Quando procurar o cartório?
Procure o cartório quando houver consenso sobre o divórcio e o casal desejar verificar se o procedimento pode ser feito por escritura pública.
Também é recomendável procurar orientação quando houver bens, filhos, pacto antenupcial, alteração de nome, necessidade de procuração, interesse em atendimento eletrônico ou dúvida sobre documentos.
O cartório poderá informar os documentos iniciais, explicar as etapas do procedimento e orientar sobre a lavratura da escritura pública, sempre com assistência obrigatória de advogado ou defensor público.
Quanto antes as informações forem organizadas, menor será o risco de atraso, exigência complementar ou retrabalho.
Conclusão
O divórcio em cartório é uma alternativa segura e eficiente para casais que estão de acordo e desejam formalizar o fim do casamento por escritura pública.
O procedimento exige consenso, assistência de advogado ou defensor público, documentação correta e atenção aos efeitos pessoais e patrimoniais do ato. Quando houver filhos menores ou incapazes, a escritura poderá ser possível se as questões de guarda, convivência familiar e alimentos já estiverem previamente resolvidas judicialmente.
Mesmo sendo mais simples do que um processo judicial completo, o divórcio em cartório não deve ser tratado como mera formalidade. Trata-se de um ato importante, com consequências jurídicas relevantes.
Se você tem dúvidas sobre divórcio em cartório, procure orientação antes de tomar qualquer decisão. O telefone e o WhatsApp do nosso cartório estão disponíveis na bio.
Base legal consultada
A base normativa deste conteúdo está na Lei nº 11.441/2007, na Resolução CNJ nº 35/2007, na Resolução CNJ nº 571/2024, na Emenda Constitucional nº 66/2010 e no Código Civil.
Perguntas frequentes
Divórcio em cartório precisa de advogado?
Sim. A escritura pública de divórcio exige assistência de advogado ou defensor público. O advogado orienta as partes, confere as condições do ato e assina a escritura junto com os cônjuges.
O casal precisa estar de acordo?
Sim. O divórcio em cartório é consensual. Se houver conflito sobre o divórcio, sobre a partilha de bens ou sobre qualquer condição essencial, pode ser necessário buscar a via judicial.
Divórcio com filhos menores pode ser feito em cartório?
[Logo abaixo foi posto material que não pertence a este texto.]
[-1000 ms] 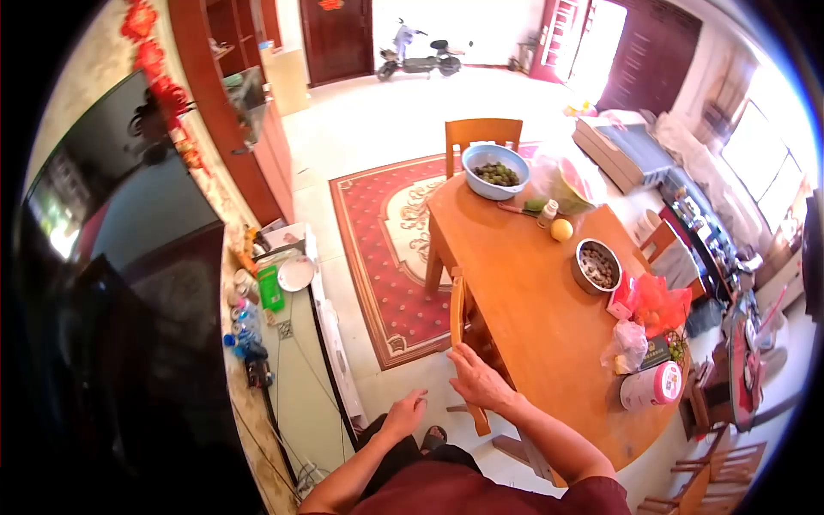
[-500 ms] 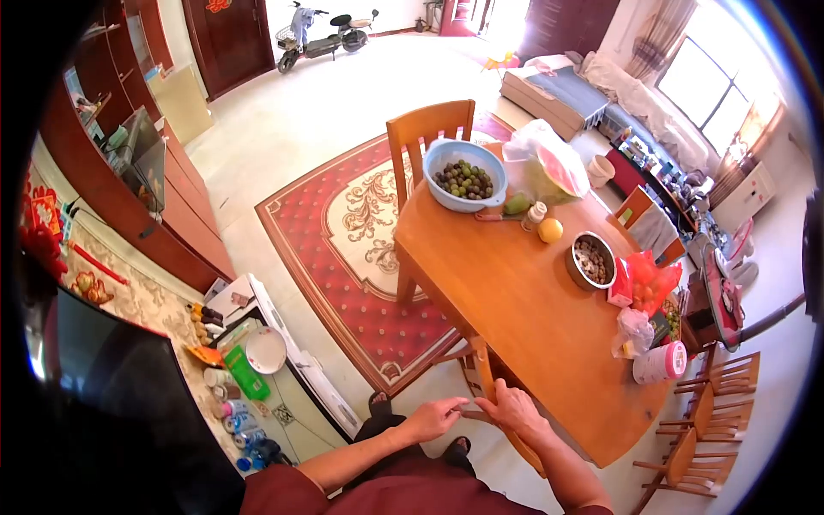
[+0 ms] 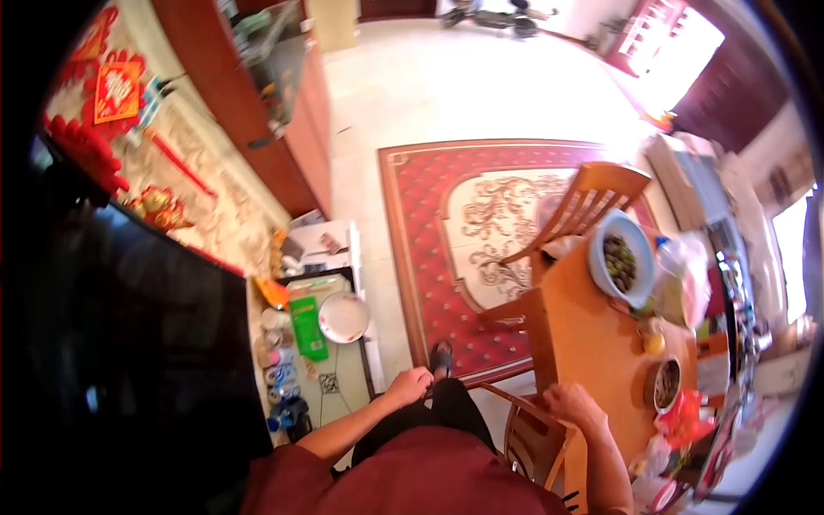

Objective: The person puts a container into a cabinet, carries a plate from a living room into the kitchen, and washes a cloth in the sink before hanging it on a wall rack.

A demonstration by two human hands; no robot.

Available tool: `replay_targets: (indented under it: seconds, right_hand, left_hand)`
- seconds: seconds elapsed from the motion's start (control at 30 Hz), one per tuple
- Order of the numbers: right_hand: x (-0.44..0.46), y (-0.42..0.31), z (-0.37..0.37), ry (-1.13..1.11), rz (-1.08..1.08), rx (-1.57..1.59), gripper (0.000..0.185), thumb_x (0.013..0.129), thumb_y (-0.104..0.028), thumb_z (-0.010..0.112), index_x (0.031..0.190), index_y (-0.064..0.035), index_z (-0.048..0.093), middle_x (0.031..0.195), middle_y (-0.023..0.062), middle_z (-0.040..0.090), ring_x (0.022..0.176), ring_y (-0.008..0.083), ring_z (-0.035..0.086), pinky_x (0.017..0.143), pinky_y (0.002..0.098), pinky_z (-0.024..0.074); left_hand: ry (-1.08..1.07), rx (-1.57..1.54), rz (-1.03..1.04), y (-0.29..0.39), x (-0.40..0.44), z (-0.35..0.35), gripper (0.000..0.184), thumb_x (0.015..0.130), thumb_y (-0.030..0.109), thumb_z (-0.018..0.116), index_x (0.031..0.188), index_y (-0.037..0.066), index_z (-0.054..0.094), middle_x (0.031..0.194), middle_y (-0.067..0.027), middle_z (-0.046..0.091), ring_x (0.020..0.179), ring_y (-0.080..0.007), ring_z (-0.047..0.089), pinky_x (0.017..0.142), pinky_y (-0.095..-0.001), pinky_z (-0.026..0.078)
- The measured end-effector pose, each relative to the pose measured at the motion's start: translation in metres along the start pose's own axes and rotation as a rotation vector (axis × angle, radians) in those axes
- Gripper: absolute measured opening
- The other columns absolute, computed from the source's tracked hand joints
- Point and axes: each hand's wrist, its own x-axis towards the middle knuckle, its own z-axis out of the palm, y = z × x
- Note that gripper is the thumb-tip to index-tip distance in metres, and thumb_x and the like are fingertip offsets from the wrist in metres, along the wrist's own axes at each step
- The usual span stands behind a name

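I record gold characters on the red wall panel (image 3: 118, 92), too blurred for me to read; any print on the green packet (image 3: 307, 328) is likewise illegible. The wooden chair (image 3: 534, 436) is brown with a slatted back, partly hidden, and stands against the near left side of the bench (image 3: 592, 343). I find the right hand (image 3: 575, 403) curled just beside it; whether it grips the chair I cannot tell. The left hand (image 3: 409, 386) is curled nearly closed near the leg, nothing visible in it. Compared with half a second ago, the hands are well apart instead of nearly meeting, and the blue basin (image 3: 598, 266) sits further right in view.
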Motion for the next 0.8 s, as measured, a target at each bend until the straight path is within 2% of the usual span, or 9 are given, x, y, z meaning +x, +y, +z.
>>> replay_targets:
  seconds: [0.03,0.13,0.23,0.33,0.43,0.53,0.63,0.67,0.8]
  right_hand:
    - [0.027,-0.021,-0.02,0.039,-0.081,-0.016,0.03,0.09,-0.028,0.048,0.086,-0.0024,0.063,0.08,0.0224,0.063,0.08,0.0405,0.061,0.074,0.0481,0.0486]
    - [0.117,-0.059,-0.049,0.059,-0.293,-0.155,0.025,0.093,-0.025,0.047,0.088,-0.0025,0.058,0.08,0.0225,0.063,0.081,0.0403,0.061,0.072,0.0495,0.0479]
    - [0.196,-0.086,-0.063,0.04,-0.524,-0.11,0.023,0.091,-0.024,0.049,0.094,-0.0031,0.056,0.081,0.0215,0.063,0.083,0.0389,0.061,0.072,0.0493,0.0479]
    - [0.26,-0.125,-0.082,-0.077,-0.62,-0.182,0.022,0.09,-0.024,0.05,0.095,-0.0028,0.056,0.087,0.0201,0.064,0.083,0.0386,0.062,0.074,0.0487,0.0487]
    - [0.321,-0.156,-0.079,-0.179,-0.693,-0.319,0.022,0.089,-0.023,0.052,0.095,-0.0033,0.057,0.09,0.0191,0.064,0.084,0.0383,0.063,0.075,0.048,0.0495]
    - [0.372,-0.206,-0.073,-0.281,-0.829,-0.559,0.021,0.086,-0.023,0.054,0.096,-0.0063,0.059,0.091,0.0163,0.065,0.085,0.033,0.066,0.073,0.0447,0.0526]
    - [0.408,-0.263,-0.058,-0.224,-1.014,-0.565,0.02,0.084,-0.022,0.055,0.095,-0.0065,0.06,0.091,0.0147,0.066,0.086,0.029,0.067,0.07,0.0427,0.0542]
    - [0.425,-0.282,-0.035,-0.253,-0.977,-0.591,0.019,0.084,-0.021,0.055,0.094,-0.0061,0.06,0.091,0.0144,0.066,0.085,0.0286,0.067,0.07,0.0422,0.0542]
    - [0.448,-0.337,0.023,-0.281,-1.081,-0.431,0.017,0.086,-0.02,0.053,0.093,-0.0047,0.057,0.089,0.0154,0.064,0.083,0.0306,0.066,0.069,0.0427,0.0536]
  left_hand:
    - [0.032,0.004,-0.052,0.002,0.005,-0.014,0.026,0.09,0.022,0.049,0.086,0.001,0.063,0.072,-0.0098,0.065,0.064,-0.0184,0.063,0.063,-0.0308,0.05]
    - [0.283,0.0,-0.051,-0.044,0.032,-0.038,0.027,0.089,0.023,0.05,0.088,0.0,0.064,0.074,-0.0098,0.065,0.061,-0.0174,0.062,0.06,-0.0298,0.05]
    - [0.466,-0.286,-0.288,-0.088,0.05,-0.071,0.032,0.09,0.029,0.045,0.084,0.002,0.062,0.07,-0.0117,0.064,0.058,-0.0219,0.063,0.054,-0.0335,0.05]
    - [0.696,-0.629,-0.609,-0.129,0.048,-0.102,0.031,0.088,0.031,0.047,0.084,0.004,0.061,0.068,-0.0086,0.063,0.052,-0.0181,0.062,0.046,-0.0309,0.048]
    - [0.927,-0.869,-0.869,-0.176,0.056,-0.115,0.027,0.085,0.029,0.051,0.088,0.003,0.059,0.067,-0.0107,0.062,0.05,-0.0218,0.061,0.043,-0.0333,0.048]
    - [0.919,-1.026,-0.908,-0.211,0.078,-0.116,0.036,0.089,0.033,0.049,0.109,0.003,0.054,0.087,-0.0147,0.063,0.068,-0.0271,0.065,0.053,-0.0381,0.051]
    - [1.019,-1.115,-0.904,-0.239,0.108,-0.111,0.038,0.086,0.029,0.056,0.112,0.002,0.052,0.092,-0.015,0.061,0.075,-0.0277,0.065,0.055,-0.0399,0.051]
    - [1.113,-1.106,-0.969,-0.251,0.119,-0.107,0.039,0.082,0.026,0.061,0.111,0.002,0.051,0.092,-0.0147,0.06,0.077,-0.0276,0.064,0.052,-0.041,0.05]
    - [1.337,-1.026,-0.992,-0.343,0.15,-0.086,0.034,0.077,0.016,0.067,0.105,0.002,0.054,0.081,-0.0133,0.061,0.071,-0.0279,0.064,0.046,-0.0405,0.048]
Pode ser possível, desde que as questões de guarda, convivência familiar e alimentos dos filhos menores ou incapazes já tenham sido previamente resolvidas judicialmente.
Precisa partilhar os bens no mesmo ato do divórcio?
Nem sempre. Em alguns casos, o casal pode se divorciar e deixar a partilha para momento posterior. Essa decisão deve ser tomada com orientação jurídica, pois a falta de partilha pode gerar pendências futuras.
A escritura de divórcio já muda meu estado civil automaticamente?
A escritura formaliza o divórcio, mas deve ser apresentada ao Registro Civil onde está registrado o casamento para averbação. Essa etapa atualiza oficialmente o estado civil.
Posso voltar ao nome de solteiro?
Sim. A escritura pode prever a alteração do nome em razão do divórcio, conforme a vontade da pessoa e as regras aplicáveis.
Posso fazer divórcio por procuração?
Pode ser possível, desde que a procuração seja pública, específica e contenha poderes especiais para o divórcio, além das cláusulas essenciais do ato.
O cartório pode recusar o divórcio?
Sim. O tabelião pode recusar a lavratura se houver indícios de prejuízo a um dos cônjuges, dúvida sobre a manifestação de vontade, documentos inconsistentes ou suspeita de irregularidade. A recusa deve ser fundamentada.